What the task asks
Please write out the data below once more, exactly as it stands.

Data shown
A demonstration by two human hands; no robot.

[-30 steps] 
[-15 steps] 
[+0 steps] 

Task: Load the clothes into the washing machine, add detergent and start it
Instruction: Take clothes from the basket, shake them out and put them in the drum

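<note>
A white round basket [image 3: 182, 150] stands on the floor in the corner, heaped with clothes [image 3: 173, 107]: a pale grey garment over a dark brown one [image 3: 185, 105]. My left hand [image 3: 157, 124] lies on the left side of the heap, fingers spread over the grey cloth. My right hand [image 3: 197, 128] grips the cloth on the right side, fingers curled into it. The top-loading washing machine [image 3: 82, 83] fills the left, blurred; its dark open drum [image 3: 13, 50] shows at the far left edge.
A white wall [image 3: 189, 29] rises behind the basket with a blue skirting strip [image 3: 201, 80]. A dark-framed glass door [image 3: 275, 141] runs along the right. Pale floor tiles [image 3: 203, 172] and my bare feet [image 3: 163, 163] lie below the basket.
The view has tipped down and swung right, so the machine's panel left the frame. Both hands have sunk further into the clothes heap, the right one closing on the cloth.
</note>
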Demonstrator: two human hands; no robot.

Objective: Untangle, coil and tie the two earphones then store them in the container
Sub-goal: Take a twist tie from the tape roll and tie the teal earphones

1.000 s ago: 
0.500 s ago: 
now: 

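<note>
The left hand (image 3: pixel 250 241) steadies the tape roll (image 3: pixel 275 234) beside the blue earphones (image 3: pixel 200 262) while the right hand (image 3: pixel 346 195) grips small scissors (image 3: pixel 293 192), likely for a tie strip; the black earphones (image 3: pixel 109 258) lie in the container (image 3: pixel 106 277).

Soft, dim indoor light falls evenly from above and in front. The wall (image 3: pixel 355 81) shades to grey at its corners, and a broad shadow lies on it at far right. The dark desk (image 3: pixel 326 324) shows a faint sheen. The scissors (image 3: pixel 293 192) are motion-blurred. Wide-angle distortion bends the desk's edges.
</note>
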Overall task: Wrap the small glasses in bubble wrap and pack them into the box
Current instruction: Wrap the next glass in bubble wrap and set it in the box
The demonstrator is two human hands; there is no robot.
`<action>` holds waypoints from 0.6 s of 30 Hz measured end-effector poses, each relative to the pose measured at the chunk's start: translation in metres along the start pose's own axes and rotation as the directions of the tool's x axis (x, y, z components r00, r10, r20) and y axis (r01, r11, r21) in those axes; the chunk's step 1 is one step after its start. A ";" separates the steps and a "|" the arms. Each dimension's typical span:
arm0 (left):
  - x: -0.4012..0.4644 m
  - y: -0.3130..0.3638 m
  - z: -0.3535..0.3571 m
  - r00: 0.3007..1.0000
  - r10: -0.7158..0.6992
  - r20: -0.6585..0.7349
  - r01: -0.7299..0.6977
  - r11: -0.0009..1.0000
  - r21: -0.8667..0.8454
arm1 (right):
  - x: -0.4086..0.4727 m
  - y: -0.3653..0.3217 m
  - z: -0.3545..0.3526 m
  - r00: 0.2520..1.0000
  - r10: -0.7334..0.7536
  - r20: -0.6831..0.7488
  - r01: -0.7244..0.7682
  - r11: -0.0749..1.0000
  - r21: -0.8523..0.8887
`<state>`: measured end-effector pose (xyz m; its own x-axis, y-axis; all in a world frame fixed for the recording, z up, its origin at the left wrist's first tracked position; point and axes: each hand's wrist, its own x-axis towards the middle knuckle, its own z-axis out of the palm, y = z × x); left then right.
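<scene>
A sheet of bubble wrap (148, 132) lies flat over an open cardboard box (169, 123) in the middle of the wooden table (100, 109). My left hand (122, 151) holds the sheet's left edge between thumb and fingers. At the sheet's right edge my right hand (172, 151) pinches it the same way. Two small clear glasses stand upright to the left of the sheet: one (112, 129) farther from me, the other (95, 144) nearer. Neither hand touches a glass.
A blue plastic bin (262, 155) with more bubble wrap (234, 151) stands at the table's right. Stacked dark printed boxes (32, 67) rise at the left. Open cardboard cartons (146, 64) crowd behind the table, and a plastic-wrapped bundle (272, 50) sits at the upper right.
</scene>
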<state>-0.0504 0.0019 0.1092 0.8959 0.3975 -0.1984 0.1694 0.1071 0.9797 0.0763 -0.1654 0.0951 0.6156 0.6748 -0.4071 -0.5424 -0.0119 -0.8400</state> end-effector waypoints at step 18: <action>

Result of the task
A demonstration by two human hands; no robot.

[-30 steps] 
[-15 steps] 
[+0 steps] 

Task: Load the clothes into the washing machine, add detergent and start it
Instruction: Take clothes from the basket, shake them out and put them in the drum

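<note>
A white round basket [image 3: 182, 150] stands on the floor in the corner, heaped with clothes [image 3: 173, 107]: a pale grey garment over a dark brown one [image 3: 185, 105]. My left hand [image 3: 157, 124] lies on the left side of the heap, fingers spread over the grey cloth. My right hand [image 3: 197, 128] grips the cloth on the right side, fingers curled into it. The top-loading washing machine [image 3: 82, 83] fills the left, blurred; its dark open drum [image 3: 13, 50] shows at the far left edge.
A white wall [image 3: 189, 29] rises behind the basket with a blue skirting strip [image 3: 201, 80]. A dark-framed glass door [image 3: 275, 141] runs along the right. Pale floor tiles [image 3: 203, 172] and my bare feet [image 3: 163, 163] lie below the basket.
The view has tipped down and swung right, so the machine's panel left the frame. Both hands have sunk further into the clothes heap, the right one closing on the cloth.
</note>
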Demonstrator: two human hands; no robot.

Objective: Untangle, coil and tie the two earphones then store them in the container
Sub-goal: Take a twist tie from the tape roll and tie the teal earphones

1.000 s ago: 
0.500 s ago: 
now: 

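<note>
The left hand (image 3: pixel 250 241) steadies the tape roll (image 3: pixel 275 234) beside the blue earphones (image 3: pixel 200 262) while the right hand (image 3: pixel 346 195) grips small scissors (image 3: pixel 293 192), likely for a tie strip; the black earphones (image 3: pixel 109 258) lie in the container (image 3: pixel 106 277).

Soft, dim indoor light falls evenly from above and in front. The wall (image 3: pixel 355 81) shades to grey at its corners, and a broad shadow lies on it at far right. The dark desk (image 3: pixel 326 324) shows a faint sheen. The scissors (image 3: pixel 293 192) are motion-blurred. Wide-angle distortion bends the desk's edges.
</note>
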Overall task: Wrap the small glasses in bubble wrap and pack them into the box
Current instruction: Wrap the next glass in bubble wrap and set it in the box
The demonstrator is two human hands; there is no robot.
`<action>` holds waypoints from 0.6 s of 30 Hz measured end-effector poses, each relative to the pose measured at the chunk's start: translation in metres along the start pose's own axes and rotation as the directions of the tool's x axis (x, y, z components r00, r10, r20) and y axis (r01, r11, r21) in those axes; the chunk's step 1 is one step after its start. A ";" separates the steps and a "|" the arms. Each dimension's typical span:
arm0 (left):
  - x: -0.4012..0.4644 m
  - y: -0.3130..0.3638 m
  - z: -0.3535..0.3571 m
  - r00: 0.3007..1.0000
  - r10: -0.7158..0.6992
  - r20: -0.6585..0.7349
  - r01: -0.7299..0.6977
  - r11: -0.0009..1.0000
  - r21: -0.8667..0.8454
arm1 (right):
  - x: -0.4086..0.4727 m
  - y: -0.3653..0.3217 m
  - z: -0.3545..0.3526 m
  - r00: 0.2520..1.0000
  - r10: -0.7334..0.7536
  - r20: -0.6831..0.7488
  - r01: -0.7244..0.7682
  - r11: -0.0749..1.0000
  - r21: -0.8523..0.8887
`<state>`: measured end-effector pose (xyz m; its own x-axis, y-axis; all in a world frame fixed for the recording, z up, its origin at the left wrist's first tracked position; point and axes: each hand's wrist, its own x-axis towards the middle knuckle, its own z-axis out of the palm, y = z × x); left then right.
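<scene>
A sheet of bubble wrap (148, 132) lies flat over an open cardboard box (169, 123) in the middle of the wooden table (100, 109). My left hand (122, 151) holds the sheet's left edge between thumb and fingers. At the sheet's right edge my right hand (172, 151) pinches it the same way. Two small clear glasses stand upright to the left of the sheet: one (112, 129) farther from me, the other (95, 144) nearer. Neither hand touches a glass.
A blue plastic bin (262, 155) with more bubble wrap (234, 151) stands at the table's right. Stacked dark printed boxes (32, 67) rise at the left. Open cardboard cartons (146, 64) crowd behind the table, and a plastic-wrapped bundle (272, 50) sits at the upper right.
</scene>
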<state>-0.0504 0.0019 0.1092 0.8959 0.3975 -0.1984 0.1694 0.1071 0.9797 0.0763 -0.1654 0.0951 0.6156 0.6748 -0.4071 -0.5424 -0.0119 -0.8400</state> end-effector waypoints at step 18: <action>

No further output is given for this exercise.